Brief
Every record below should be repeated exactly. Omit the pictures.

Data extracts
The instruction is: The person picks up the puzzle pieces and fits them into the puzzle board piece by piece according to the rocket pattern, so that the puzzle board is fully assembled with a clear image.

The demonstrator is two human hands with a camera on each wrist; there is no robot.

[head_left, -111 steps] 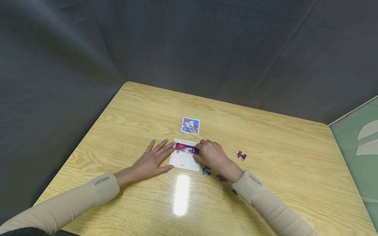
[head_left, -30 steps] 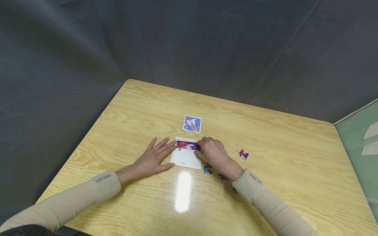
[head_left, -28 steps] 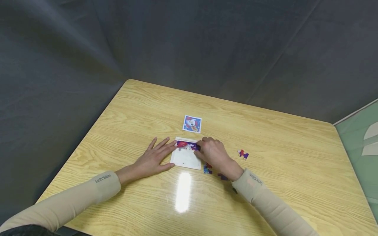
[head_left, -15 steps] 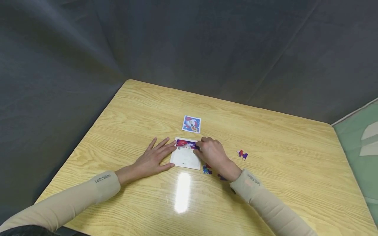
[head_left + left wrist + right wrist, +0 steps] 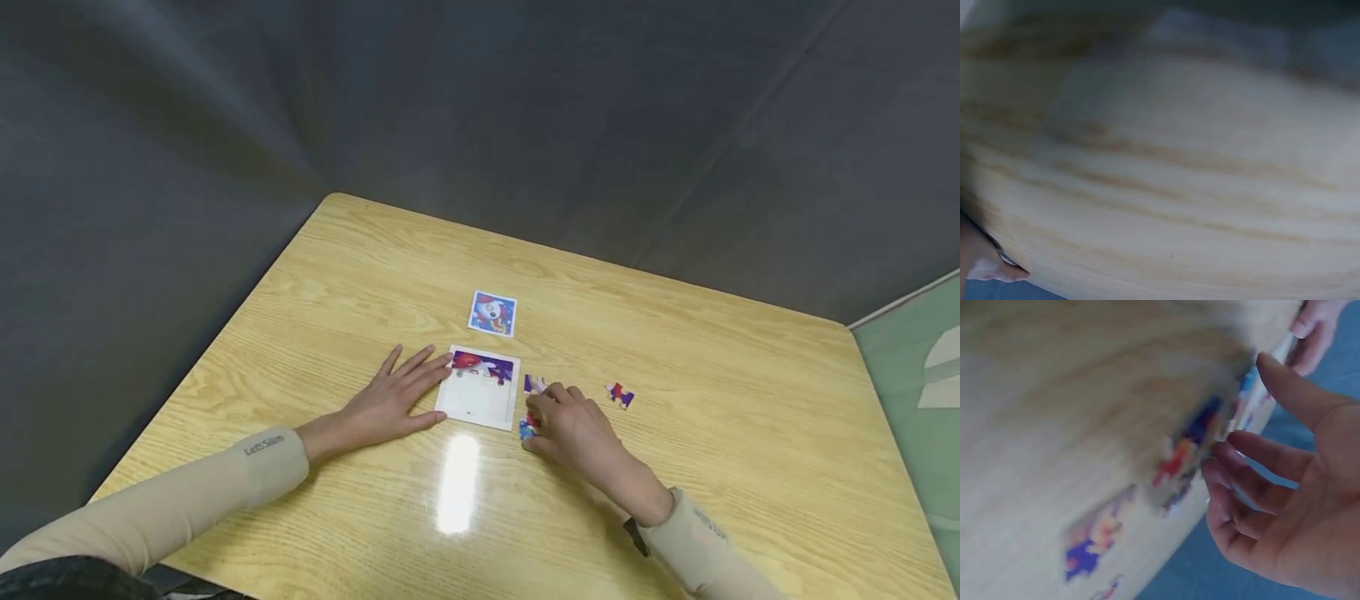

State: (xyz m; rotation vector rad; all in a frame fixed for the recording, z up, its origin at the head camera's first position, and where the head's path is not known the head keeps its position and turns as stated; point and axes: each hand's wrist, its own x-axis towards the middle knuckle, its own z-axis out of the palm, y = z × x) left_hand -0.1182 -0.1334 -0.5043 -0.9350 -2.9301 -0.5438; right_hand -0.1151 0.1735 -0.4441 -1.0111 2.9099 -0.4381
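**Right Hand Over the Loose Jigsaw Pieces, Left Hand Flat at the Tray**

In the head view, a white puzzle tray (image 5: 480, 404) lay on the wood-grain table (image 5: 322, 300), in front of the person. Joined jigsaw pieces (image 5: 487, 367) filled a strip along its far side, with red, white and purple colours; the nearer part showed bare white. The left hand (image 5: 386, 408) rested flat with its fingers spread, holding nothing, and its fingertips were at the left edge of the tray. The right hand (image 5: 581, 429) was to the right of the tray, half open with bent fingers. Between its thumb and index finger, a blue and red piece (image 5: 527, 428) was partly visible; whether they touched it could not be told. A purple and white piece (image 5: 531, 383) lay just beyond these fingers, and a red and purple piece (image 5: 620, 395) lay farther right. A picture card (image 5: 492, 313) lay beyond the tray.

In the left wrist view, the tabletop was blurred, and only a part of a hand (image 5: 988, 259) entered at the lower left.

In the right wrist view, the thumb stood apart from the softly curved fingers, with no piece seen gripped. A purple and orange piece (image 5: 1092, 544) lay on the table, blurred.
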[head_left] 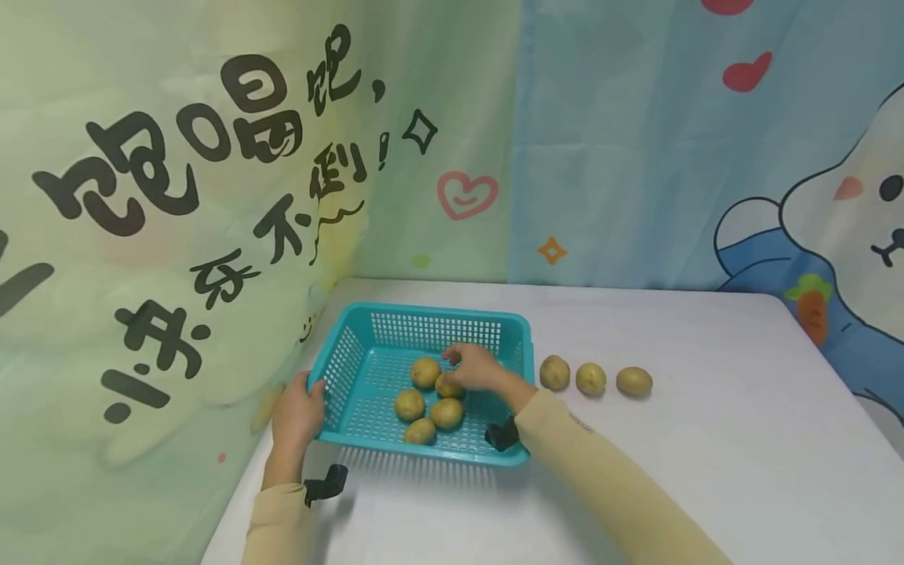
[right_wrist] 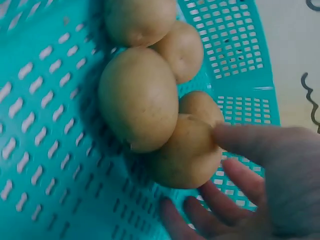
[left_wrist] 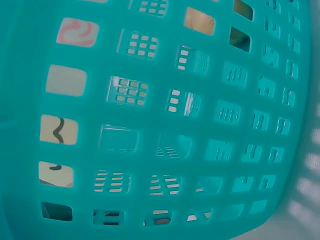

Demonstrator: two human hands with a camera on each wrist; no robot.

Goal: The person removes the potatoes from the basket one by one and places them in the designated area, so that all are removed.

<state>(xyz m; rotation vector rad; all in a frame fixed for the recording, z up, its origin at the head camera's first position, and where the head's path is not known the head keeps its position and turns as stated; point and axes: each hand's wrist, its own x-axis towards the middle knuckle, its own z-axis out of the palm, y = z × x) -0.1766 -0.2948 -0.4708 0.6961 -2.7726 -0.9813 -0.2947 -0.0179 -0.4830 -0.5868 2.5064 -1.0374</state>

The completed task
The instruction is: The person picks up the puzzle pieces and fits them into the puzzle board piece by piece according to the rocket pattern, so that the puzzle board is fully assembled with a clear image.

The demonstrator is two human hands with a camera on each wrist; there is no robot.

[head_left, -111 steps] 
[head_left, -30 steps] 
[head_left, -28 steps] 
[head_left, -15 steps] 
[head_left + left wrist + right wrist, +0 steps] 

State: (xyz m; rotation vector rad; all in a frame fixed for the recording, z up, its origin at the head camera's first position, and where the head's path is not known the head keeps its position and turns as stated; point and axes: each hand's wrist, its own x-axis towards the middle knuckle, its own z-axis out of the palm, y = z × x) left_hand -0.1182 -0.1334 -0.5043 -0.9350 -2.9301 -0.5438; right_hand -0.1151 0.1735 -0.4441 -1.0111 2.9099 -0.4381
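**Right Hand Over the Loose Jigsaw Pieces, Left Hand Flat at the Tray**

In the head view, a white puzzle tray (image 5: 480, 404) lay on the wood-grain table (image 5: 322, 300), in front of the person. Joined jigsaw pieces (image 5: 487, 367) filled a strip along its far side, with red, white and purple colours; the nearer part showed bare white. The left hand (image 5: 386, 408) rested flat with its fingers spread, holding nothing, and its fingertips were at the left edge of the tray. The right hand (image 5: 581, 429) was to the right of the tray, half open with bent fingers. Between its thumb and index finger, a blue and red piece (image 5: 527, 428) was partly visible; whether they touched it could not be told. A purple and white piece (image 5: 531, 383) lay just beyond these fingers, and a red and purple piece (image 5: 620, 395) lay farther right. A picture card (image 5: 492, 313) lay beyond the tray.

In the left wrist view, the tabletop was blurred, and only a part of a hand (image 5: 988, 259) entered at the lower left.

In the right wrist view, the thumb stood apart from the softly curved fingers, with no piece seen gripped. A purple and orange piece (image 5: 1092, 544) lay on the table, blurred.
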[head_left] 
[right_wrist] 
[left_wrist] 

Demonstrator: two human hands with a camera on each wrist; no robot.

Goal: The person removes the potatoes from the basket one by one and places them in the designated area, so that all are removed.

<state>(xyz m; rotation vector rad; all in a frame fixed for the recording, z up, its origin at the head camera's first position, and where the head's path is not known the head keeps its position and turns as stated; point and axes: each hand's wrist, its own x-axis towards the middle knuckle, its own z-axis out of the palm, y = z × x) -0.1766 -0.2948 -0.4708 0.6961 -2.7726 -0.9813 -0.2947 -0.0179 -0.4830 -0.5868 2.5064 -1.0374</state>

The output for this exercise is now complete.